In article <62083 at sgi.sgi.com> yohn at tumult.asd.sgi.com (Mike Thompson) writes:
>In article <14525 at thorin.cs.unc.edu>, taylorr at glycine.cs.unc.edu (Russell Taylor) writes:
>> 
>> 	We are running OS 3.2.2 on an IRIS 4D/240GTX.  I ran a program and
>> got the proverbial 'Bus error (core dumped)' message.  The catch is that
>> when I run dbx and look for the error, it tells me that the error occured
>> IN malloc():
>> ...
>> 	There are several calls to malloc() in the code.  There have been
>> successful calls before this call is made.  All calls are passed constant
>> references, and this code compiles and runs correctly on a variety of other
>> machines (VAX, sun 4, DecStation).
>> ...
>> 	Is there a known bug (and hopefully fix) for this?
>
>I cannot guarantee that there are no bugs in malloc (I assume you are
>getting malloc from libc), but I don't know of any (besides performance
>problems when allocating many memory areas).  But I have seen many,
>many user programs that bomb in malloc because the user code overran
>the memory allocated by a call to malloc.  malloc(strlen(s)) and
>copying s is a classic way to get into trouble (user forgets that
>strlen does not account for the trailing null character) -- there are
>many other possibilities.
>
>Since malloc(3X) -- the malloc in /usr/lib/libmalloc.a -- aligns
>requests to eight-byte boundaries and malloc(3C) aligns only to
>four-bytes, switching to libmalloc may help if only that it masks gives
>the caller a little more unrequested rounding space.
>

i've examined a number of malloc() problems throughout the last 7 years
or so, and have always traced the problem back to the application...

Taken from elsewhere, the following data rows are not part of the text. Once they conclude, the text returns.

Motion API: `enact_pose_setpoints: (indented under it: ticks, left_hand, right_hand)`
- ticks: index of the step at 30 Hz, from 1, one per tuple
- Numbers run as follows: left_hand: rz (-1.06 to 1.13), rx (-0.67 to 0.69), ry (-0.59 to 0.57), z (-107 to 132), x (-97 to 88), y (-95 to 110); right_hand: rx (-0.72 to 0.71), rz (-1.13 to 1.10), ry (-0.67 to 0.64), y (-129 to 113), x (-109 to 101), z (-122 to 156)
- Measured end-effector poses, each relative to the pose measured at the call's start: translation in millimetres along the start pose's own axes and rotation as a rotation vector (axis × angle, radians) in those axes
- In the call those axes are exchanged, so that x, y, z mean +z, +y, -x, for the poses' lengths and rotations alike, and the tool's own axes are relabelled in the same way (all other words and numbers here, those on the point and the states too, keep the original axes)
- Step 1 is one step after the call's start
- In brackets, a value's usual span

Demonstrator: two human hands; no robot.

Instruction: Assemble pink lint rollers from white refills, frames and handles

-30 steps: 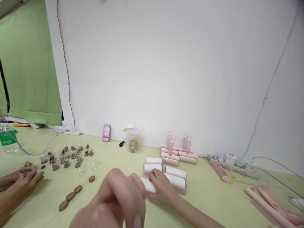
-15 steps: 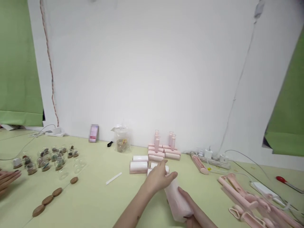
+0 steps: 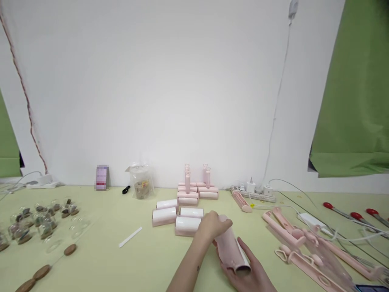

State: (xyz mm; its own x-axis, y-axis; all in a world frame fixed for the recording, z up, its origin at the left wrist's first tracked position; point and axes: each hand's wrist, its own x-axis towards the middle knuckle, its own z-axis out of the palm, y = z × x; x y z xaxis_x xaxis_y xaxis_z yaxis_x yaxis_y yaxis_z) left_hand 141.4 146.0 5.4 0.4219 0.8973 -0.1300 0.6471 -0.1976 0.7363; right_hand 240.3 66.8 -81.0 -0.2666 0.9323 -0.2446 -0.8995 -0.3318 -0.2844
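Holding pink roller — both hands

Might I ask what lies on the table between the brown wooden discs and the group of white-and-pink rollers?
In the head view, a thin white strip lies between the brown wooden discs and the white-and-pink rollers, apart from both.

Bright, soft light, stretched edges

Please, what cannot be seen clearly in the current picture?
In the head view:
- Held pink roller: far end partly hidden by the left hand; underside covered by the right hand.
- Upright device: front pixelated.
- Dark object: cut off by the bottom edge.
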Motion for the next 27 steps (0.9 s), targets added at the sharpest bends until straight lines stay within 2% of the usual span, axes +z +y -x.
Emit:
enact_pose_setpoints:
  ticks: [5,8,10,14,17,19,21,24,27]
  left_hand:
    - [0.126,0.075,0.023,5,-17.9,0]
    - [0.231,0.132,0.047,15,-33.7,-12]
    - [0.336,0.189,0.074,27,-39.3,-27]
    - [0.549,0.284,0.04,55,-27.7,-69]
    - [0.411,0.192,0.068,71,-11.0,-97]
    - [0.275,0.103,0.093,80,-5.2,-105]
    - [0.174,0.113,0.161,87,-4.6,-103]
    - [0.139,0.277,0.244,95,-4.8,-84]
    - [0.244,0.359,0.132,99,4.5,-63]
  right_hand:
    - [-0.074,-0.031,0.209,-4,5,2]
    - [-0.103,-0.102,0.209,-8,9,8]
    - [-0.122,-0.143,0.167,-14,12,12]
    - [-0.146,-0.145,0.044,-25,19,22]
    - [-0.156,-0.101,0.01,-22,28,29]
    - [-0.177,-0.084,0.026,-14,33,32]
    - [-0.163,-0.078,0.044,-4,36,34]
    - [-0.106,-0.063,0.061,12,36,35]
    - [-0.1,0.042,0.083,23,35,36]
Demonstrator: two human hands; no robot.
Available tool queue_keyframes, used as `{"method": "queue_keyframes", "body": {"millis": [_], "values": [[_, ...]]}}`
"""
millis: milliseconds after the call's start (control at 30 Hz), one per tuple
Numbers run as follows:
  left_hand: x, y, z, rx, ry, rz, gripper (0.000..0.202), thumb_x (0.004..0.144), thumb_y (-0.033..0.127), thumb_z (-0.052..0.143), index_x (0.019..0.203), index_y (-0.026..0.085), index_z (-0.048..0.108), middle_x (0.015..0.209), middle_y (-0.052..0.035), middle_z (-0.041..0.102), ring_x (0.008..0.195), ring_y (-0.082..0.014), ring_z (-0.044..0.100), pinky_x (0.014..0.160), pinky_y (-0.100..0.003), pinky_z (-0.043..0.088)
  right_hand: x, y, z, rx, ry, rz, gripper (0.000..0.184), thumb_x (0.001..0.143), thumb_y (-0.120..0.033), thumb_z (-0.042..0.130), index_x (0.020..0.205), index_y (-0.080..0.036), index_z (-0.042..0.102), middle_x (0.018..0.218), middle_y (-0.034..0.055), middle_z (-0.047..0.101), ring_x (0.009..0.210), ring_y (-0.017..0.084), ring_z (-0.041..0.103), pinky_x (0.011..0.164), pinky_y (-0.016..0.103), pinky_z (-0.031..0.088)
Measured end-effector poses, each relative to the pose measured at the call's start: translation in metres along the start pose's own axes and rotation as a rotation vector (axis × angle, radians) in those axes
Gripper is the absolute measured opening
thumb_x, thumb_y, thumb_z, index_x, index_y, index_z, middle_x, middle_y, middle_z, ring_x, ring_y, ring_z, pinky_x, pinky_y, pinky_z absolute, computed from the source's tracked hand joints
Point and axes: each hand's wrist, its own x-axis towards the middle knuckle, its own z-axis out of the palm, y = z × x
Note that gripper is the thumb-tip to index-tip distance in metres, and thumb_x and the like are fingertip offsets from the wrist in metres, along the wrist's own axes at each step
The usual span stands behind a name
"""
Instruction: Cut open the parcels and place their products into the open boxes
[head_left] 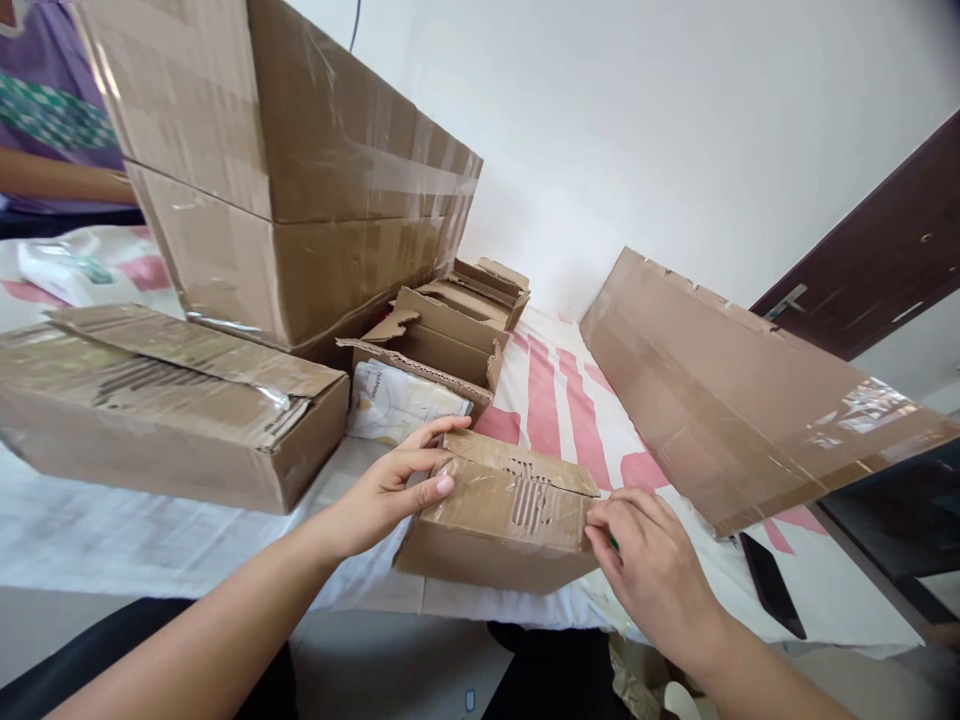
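Note:
A small taped cardboard box [499,515] lies near the front edge of the cloth-covered table [112,535]. My left hand [394,485] grips its left end, thumb on the top flap and fingers curled over the far corner. My right hand [649,565] is closed against the box's right edge, fingers pinched together with a bit of something green showing between them; I cannot make out what it is.
A flat box [165,405] lies at left, with two large stacked boxes [292,165] behind it. Open small boxes [442,335] and a white packet [401,400] sit in the middle. A long box [742,400] leans at right. A dark phone [772,585] lies near it. Another person's arm [64,175] shows at far left.

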Motion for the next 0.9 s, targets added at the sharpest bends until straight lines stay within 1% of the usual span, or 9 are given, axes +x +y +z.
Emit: {"method": "queue_keyframes", "body": {"millis": [133, 267, 400, 533, 767, 900], "values": [[0.0, -0.001, 0.0, -0.004, 0.008, 0.013, 0.041, 0.09, 0.054, 0.054, 0.074, 0.018, 0.067, 0.146, -0.0088, 0.043, 0.139, -0.0339, 0.036, 0.114, -0.046, 0.032, 0.0, -0.002, 0.008, -0.062, 0.004, -0.036, 0.023, 0.089, -0.001, 0.044, 0.081, -0.022, 0.046, 0.074, 0.0021, 0.058, 0.076, 0.02, 0.055, 0.069, 0.036, 0.041], [-0.001, -0.003, -0.001, -0.008, 0.004, 0.018, 0.039, 0.09, 0.053, 0.054, 0.078, 0.019, 0.069, 0.146, -0.0088, 0.042, 0.139, -0.0338, 0.036, 0.115, -0.046, 0.031, 0.004, 0.001, 0.011, -0.022, 0.028, -0.054, 0.024, 0.087, 0.0, 0.041, 0.08, -0.023, 0.042, 0.071, 0.0004, 0.055, 0.072, 0.018, 0.052, 0.067, 0.034, 0.043], [-0.002, -0.006, -0.001, -0.014, -0.002, 0.023, 0.037, 0.09, 0.052, 0.055, 0.087, 0.02, 0.071, 0.147, -0.0087, 0.04, 0.14, -0.0339, 0.033, 0.115, -0.047, 0.03, 0.006, 0.009, 0.012, -0.011, 0.111, 0.003, 0.02, 0.086, -0.003, 0.043, 0.082, -0.023, 0.041, 0.072, 0.0005, 0.055, 0.068, 0.017, 0.052, 0.063, 0.032, 0.045], [-0.002, -0.008, -0.001, -0.014, -0.003, 0.035, 0.036, 0.091, 0.052, 0.054, 0.088, 0.02, 0.072, 0.147, -0.0079, 0.041, 0.141, -0.0332, 0.032, 0.116, -0.047, 0.029, 0.005, 0.017, 0.012, -0.01, 0.204, 0.045, 0.017, 0.084, -0.007, 0.047, 0.085, -0.023, 0.042, 0.074, 0.0005, 0.057, 0.069, 0.017, 0.058, 0.061, 0.03, 0.048], [-0.002, -0.001, -0.002, 0.024, -0.016, 0.021, 0.038, 0.092, 0.053, 0.052, 0.088, 0.019, 0.071, 0.148, -0.0103, 0.039, 0.139, -0.0337, 0.036, 0.113, -0.048, 0.033, -0.001, 0.028, 0.012, -0.002, 0.314, 0.118, 0.016, 0.083, -0.011, 0.052, 0.09, -0.023, 0.043, 0.08, 0.0006, 0.061, 0.074, 0.017, 0.064, 0.067, 0.03, 0.052], [-0.002, 0.003, -0.003, 0.069, -0.011, 0.026, 0.04, 0.092, 0.052, 0.051, 0.084, 0.017, 0.069, 0.147, -0.0124, 0.041, 0.138, -0.0349, 0.038, 0.112, -0.05, 0.035, -0.009, 0.038, 0.005, -0.01, 0.379, 0.169, 0.019, 0.082, -0.012, 0.055, 0.092, -0.023, 0.043, 0.083, 0.001, 0.061, 0.076, 0.018, 0.064, 0.07, 0.031, 0.051]]}}
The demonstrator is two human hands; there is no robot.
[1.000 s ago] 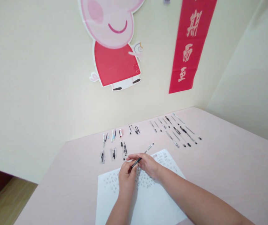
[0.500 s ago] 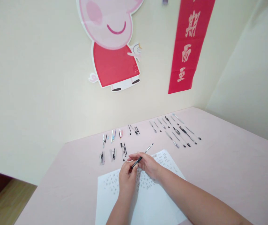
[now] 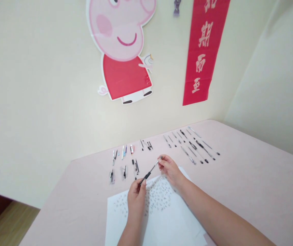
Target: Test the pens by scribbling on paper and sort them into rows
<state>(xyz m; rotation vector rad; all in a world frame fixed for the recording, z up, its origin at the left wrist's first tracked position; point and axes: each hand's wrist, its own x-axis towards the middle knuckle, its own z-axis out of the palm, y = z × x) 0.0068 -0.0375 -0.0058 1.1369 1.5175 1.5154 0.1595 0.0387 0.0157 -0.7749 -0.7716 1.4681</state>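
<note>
Over the sheet of paper [image 3: 159, 198], which carries rows of small dark marks, both my hands are on one pen [image 3: 148, 174]. Its black grip end is held between the thumb and fingers of my left hand [image 3: 136, 192]. My right hand [image 3: 169, 168] pinches the far upper end, fingers closed round it. Between the hands the pen tilts up to the right, and a thin dark length shows beyond the black grip. My right fingers partly cover the tip at the top.
Behind my hands on the pink table [image 3: 80, 191] lie several pens and pen parts [image 3: 192, 145] in rows at the right. More small pen pieces [image 3: 124, 172] lie in groups at the left. A pig cutout [image 3: 126, 77] and a red banner [image 3: 200, 58] hang on the wall.
My right hand has moved up and away from my left hand, to the pen's far end. A thin dark length now shows between them. The view has tilted up slightly.
</note>
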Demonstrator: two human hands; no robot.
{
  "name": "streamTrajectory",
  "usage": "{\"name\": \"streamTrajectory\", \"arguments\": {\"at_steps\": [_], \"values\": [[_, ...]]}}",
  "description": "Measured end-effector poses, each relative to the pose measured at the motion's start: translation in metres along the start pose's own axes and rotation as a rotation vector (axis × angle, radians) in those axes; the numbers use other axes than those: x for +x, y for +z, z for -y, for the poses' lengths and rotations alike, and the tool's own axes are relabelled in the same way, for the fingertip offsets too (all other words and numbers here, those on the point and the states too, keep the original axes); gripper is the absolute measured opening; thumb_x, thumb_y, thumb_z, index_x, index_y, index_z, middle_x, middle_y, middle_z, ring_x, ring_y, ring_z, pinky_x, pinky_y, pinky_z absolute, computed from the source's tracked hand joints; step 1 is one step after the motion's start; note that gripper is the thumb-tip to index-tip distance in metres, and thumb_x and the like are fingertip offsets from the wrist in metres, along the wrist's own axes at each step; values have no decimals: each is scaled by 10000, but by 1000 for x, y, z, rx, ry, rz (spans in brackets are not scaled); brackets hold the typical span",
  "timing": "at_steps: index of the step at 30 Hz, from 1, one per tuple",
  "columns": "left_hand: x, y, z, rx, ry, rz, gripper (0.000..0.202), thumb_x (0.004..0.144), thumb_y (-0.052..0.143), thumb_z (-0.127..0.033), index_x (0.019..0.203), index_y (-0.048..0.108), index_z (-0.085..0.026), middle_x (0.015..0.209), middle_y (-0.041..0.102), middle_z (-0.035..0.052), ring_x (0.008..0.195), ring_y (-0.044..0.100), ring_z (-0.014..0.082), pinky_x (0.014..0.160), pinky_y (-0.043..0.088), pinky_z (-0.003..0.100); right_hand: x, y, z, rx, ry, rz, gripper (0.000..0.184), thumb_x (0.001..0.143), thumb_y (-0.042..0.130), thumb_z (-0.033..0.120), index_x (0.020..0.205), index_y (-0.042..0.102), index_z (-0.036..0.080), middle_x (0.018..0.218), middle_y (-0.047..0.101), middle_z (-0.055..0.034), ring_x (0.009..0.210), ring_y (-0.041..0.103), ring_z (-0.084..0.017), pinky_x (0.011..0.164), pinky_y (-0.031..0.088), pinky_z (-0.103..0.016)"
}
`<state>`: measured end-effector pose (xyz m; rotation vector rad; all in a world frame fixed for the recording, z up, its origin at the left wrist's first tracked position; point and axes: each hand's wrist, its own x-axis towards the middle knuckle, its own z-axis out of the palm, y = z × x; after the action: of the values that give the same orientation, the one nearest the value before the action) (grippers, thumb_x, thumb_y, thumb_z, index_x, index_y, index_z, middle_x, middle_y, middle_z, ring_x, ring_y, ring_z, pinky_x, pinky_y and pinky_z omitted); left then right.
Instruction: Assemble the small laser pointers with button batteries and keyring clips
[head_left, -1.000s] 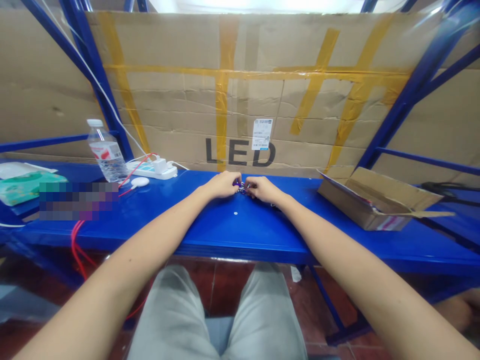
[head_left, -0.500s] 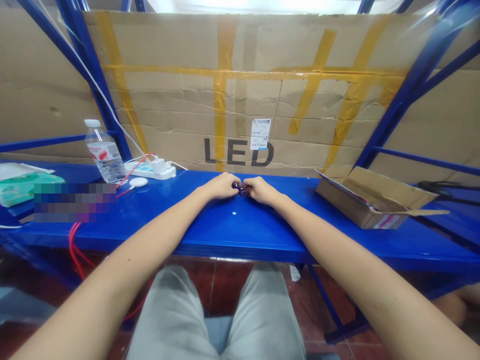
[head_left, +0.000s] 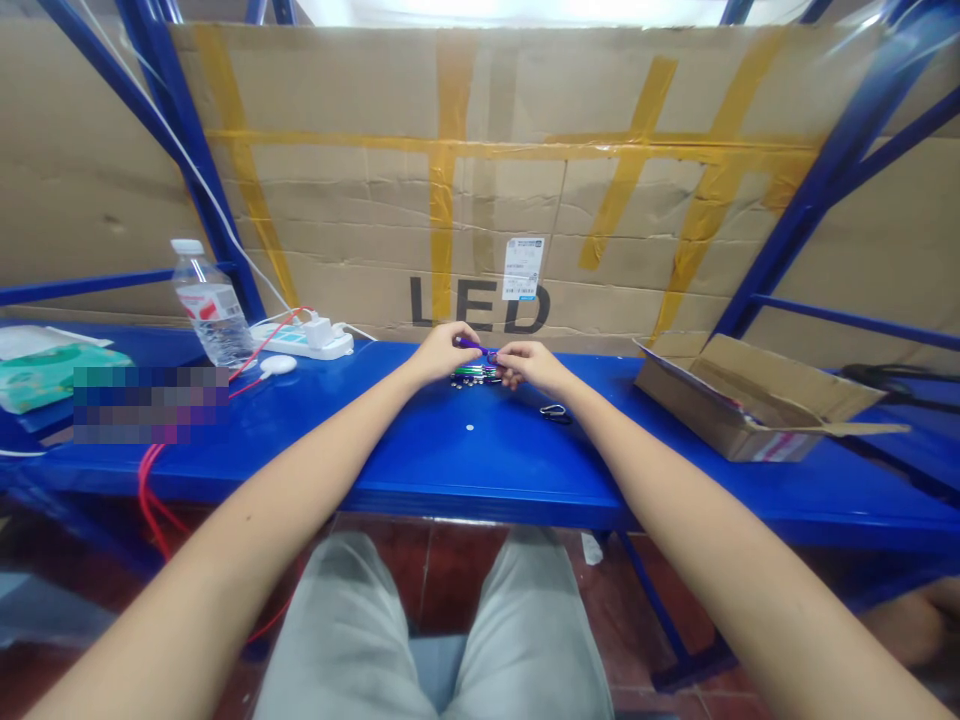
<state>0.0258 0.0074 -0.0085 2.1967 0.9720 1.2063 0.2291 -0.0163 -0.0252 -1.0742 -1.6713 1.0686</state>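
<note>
My left hand [head_left: 441, 352] and my right hand [head_left: 530, 364] are raised a little above the blue shelf [head_left: 420, 450], pinching the two ends of a small purple stick-like part [head_left: 474, 345] between them. Just below the hands lies a small pile of coloured metal parts [head_left: 475, 375] on the shelf. A dark metal clip [head_left: 554, 411] lies beside my right wrist. A tiny white dot [head_left: 470, 427] sits on the shelf nearer to me.
An open cardboard box [head_left: 750, 400] sits at the right. At the left stand a water bottle [head_left: 212, 305], a white power strip [head_left: 306, 338] with red cables, and a green packet [head_left: 52, 368]. A taped cardboard sheet marked LED [head_left: 480, 200] backs the shelf.
Both hands have lifted off the shelf with the purple part held between them, uncovering the pile of small parts and the dark clip.
</note>
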Motion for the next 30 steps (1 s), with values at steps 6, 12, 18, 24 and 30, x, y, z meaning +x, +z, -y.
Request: {"name": "streamTrajectory", "arguments": {"at_steps": [6, 12, 18, 24, 30], "values": [[-6, 3, -11, -131, 71, 126, 175, 674, 693, -199, 840, 688, -144, 849, 718, 48, 847, 659, 195, 850, 514, 360, -5, 7, 4, 188, 27, 109, 262, 865, 713, 379, 859, 666, 121, 773, 735, -116, 714, 717, -189, 650, 576, -282], [-3, 11, -7, -253, 77, 98, 450, 655, 630, -127, 1104, 629, -157, 1166, 688, 121, 1135, 622, 241, 972, 475, 382, -5, 7, 4, 273, 5, 119, 189, 794, 772, 269, 806, 626, 149, 734, 726, -70, 720, 713, -184, 745, 575, -326], [4, 6, -6, -627, -189, 20, 579, 724, 561, -187, 1300, 505, -155, 1312, 627, 162, 1268, 565, 254, 1050, 432, 429, 3, 10, 0, 271, -46, -7, 181, 801, 706, 212, 791, 528, 179, 936, 749, -85, 921, 693, -187, 836, 523, -331], [1, -3, -13, -647, -262, 65, 644, 933, 311, -614, 1320, 510, -138, 1317, 627, 195, 1240, 590, 291, 980, 495, 441, -3, 12, 12, 291, -48, 30, 153, 815, 606, 217, 933, 512, 193, 657, 637, -8, 707, 645, -183, 752, 509, -335], [-1, -3, -11, -613, -264, 85, 830, 854, 260, -801, 1284, 562, -158, 1266, 658, 198, 1189, 615, 336, 929, 525, 477, -13, 19, 20, 375, 69, 174, 110, 833, 595, 238, 800, 502, 191, 545, 339, 69, 471, 352, -111, 522, 474, -305]]}}
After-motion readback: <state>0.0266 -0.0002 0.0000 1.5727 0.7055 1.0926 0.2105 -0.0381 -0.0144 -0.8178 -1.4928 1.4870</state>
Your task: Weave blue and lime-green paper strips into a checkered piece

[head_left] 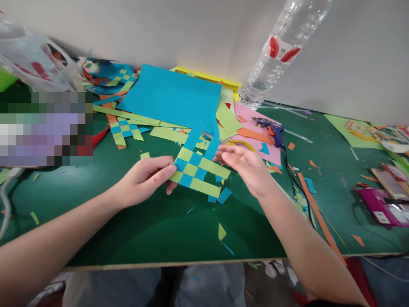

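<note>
A woven patch of blue and light-green paper strips (197, 170) lies on the green table (153, 230), joined by blue strips to a large blue paper sheet (172, 96). My left hand (145, 179) pinches the patch's left corner between thumb and fingers. My right hand (246, 166) hovers at the patch's right edge with fingers stretched out, holding nothing that I can see. Loose green strips (169, 134) lie just behind the patch.
A clear plastic bottle (277, 51) leans against the wall at the back. A blue glue gun (271, 128) with a black cord rests on pink paper. More woven pieces (126, 130), paper scraps and an orange strip (316, 209) are scattered about. Packets (383, 204) lie at right.
</note>
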### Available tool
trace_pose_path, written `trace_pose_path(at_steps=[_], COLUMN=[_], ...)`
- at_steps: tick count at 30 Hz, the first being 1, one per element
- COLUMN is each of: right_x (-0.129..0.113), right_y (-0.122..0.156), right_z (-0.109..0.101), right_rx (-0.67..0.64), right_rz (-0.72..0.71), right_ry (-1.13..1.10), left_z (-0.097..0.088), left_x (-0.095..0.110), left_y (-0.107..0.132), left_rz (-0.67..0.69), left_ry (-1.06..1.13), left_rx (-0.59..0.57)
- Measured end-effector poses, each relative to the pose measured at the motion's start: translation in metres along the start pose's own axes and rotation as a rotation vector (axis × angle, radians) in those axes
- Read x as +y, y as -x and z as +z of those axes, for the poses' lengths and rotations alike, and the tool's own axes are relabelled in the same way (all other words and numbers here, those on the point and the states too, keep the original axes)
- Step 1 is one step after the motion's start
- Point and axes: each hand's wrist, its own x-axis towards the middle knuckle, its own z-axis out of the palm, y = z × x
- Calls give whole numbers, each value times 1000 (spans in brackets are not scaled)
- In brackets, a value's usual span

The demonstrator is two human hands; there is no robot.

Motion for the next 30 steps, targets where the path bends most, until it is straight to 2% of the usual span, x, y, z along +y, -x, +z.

there are a couple of good reasons that malloc() usage problems are masked
on a machine and libmalloc basis.

first of all, i know that a number of VMS programs have malloc problems
once they are ported to unix.  the VMS malloc rounds the request up to
the nearest multiple of 512 (page size).  then it skips the next virtual
page.  this turns out to be a great debug tool since you get core dumps
when you hit the next page instead of quietly corrupting some other data
structure.  unfortunately, the granularity is only at the page level,
so small problems are masked and only surface in other environments.
VAX unix may act similar, but i don't know for sure.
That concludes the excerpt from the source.